Extracted records:
----------------------------------------

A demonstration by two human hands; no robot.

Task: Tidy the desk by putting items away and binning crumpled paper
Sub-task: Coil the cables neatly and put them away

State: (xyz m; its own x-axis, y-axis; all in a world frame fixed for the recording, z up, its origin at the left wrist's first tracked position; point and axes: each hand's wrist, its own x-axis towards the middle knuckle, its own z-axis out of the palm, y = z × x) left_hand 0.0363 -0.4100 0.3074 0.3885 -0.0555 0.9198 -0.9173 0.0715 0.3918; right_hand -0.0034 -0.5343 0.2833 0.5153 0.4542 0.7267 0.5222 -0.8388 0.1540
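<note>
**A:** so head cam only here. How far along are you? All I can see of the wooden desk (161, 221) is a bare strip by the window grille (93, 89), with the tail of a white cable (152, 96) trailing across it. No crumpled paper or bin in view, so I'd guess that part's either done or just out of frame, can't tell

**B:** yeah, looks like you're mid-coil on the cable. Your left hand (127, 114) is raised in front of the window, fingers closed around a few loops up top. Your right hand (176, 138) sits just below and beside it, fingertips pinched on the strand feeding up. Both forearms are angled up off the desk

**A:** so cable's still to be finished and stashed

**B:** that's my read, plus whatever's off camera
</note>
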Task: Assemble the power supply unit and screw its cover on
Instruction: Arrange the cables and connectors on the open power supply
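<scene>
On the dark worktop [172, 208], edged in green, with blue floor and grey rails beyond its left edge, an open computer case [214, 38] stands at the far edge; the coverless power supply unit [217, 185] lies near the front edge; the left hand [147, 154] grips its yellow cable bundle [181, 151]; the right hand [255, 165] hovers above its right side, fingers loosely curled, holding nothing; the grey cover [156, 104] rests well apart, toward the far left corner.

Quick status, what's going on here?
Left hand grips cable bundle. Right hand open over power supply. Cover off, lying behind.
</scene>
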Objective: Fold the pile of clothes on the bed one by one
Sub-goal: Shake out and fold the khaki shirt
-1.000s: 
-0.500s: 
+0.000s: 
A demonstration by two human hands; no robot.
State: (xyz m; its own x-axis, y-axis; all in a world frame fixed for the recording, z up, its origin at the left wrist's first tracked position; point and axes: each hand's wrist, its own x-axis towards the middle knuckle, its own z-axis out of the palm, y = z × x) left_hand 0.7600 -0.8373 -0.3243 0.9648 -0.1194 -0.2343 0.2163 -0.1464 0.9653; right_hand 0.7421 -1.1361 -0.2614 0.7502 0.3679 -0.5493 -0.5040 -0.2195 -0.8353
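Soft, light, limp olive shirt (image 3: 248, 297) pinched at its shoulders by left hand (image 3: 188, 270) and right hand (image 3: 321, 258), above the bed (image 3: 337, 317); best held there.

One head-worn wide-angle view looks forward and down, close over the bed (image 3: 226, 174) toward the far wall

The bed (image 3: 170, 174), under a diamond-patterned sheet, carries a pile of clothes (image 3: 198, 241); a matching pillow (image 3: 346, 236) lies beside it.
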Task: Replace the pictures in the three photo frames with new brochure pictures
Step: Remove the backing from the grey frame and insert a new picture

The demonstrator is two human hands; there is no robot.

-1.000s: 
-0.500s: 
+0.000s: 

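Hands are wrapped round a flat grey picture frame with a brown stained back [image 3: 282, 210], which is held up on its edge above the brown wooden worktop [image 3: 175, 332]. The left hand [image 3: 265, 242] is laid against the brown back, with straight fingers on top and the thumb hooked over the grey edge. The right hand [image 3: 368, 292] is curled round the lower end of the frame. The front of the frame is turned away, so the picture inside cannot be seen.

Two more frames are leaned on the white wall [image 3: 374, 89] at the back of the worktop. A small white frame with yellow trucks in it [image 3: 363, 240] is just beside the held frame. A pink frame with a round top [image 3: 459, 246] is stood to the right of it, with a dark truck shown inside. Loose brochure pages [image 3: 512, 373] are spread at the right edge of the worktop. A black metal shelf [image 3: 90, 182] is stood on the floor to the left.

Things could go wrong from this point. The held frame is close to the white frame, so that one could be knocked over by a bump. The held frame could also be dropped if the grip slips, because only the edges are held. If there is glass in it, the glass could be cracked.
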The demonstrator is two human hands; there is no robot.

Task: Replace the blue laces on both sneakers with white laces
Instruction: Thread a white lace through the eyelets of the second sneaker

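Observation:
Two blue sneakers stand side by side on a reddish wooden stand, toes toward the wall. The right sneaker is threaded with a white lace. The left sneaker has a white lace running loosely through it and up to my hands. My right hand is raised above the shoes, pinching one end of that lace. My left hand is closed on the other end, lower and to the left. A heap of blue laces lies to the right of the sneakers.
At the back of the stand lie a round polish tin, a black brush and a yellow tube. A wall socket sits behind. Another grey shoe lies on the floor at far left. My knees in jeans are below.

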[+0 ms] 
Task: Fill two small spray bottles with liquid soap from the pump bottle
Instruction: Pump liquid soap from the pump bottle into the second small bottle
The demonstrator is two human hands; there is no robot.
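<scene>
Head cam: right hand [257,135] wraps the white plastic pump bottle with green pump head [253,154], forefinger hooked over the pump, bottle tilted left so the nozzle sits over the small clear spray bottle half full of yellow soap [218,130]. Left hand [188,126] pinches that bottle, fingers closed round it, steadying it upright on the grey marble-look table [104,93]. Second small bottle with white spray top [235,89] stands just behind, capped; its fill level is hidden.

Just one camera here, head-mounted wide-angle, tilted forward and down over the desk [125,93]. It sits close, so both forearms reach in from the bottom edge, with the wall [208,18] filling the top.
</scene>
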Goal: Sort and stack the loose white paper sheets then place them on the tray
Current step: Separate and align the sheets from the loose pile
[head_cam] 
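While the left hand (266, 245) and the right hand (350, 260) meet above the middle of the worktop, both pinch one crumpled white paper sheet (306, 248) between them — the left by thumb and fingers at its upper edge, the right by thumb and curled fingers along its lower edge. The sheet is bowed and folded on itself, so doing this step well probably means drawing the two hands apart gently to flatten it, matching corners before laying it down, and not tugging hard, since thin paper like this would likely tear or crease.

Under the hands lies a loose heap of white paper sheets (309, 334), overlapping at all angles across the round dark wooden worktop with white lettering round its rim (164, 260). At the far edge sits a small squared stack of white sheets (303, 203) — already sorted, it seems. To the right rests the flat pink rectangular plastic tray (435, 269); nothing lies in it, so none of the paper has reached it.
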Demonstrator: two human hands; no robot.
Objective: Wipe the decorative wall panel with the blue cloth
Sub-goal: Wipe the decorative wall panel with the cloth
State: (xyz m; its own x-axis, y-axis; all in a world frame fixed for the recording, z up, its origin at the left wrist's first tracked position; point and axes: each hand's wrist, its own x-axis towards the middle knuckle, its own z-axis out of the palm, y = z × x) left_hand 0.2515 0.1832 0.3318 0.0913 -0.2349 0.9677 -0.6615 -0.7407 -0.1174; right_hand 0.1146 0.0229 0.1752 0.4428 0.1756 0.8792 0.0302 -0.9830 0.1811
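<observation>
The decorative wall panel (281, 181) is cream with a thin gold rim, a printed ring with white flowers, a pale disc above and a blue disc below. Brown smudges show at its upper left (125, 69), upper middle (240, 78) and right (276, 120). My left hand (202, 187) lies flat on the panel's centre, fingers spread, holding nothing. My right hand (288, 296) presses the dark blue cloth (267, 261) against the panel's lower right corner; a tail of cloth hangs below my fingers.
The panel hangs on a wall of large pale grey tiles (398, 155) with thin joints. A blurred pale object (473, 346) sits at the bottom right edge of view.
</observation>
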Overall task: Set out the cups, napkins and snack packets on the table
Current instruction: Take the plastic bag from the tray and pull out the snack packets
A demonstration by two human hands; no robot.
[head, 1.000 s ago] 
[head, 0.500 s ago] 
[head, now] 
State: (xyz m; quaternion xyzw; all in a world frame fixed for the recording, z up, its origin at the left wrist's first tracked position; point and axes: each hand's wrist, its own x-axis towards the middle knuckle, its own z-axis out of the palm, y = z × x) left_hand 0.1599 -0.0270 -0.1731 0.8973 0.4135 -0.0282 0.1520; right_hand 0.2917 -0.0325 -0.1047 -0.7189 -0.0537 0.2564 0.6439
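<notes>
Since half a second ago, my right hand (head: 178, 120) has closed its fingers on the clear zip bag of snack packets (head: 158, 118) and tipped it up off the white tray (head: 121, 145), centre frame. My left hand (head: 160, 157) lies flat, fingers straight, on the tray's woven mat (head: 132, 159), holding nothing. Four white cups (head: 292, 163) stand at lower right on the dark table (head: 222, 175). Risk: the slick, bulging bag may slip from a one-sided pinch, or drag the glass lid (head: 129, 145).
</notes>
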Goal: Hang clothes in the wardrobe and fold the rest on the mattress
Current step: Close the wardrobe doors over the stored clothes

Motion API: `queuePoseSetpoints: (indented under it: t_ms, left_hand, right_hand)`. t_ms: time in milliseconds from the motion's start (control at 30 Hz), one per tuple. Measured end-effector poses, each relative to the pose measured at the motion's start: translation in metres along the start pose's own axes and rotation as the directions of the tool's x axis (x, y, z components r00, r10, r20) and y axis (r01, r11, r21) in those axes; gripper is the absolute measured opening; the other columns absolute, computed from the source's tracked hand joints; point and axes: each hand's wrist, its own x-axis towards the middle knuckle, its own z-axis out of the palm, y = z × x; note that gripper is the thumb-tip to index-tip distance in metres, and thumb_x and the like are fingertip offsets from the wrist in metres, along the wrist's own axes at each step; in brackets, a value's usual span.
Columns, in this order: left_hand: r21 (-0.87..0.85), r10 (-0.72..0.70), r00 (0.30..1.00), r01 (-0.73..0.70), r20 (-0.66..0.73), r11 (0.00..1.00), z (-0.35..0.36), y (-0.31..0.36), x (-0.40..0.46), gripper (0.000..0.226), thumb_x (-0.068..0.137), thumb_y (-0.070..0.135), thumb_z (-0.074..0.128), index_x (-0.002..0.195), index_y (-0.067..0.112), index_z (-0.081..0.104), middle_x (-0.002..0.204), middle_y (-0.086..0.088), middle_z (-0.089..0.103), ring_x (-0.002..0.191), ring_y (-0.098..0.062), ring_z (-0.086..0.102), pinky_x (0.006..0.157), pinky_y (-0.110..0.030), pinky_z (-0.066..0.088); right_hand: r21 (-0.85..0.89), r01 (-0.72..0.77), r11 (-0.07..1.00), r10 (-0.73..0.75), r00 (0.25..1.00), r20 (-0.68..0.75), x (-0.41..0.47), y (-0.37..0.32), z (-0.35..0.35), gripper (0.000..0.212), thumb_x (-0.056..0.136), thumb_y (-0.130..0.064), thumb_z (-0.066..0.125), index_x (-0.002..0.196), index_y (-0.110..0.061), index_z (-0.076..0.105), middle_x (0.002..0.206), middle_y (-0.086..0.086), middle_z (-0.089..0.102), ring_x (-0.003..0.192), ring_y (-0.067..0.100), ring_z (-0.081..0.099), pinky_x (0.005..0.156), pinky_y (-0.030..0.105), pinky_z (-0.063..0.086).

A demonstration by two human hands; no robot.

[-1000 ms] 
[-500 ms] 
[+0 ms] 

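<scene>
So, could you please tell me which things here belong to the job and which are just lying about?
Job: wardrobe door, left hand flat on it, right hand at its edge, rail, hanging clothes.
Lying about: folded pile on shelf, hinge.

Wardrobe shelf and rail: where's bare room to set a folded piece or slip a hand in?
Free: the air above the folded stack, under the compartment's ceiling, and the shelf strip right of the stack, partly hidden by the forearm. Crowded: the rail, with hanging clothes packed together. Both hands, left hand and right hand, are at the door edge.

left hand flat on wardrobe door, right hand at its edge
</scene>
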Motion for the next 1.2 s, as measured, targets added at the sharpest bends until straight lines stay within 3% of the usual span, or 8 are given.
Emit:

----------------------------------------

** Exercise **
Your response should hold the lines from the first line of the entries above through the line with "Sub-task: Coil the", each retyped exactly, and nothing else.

** Exercise result **
A demonstration by two human hands; no robot.

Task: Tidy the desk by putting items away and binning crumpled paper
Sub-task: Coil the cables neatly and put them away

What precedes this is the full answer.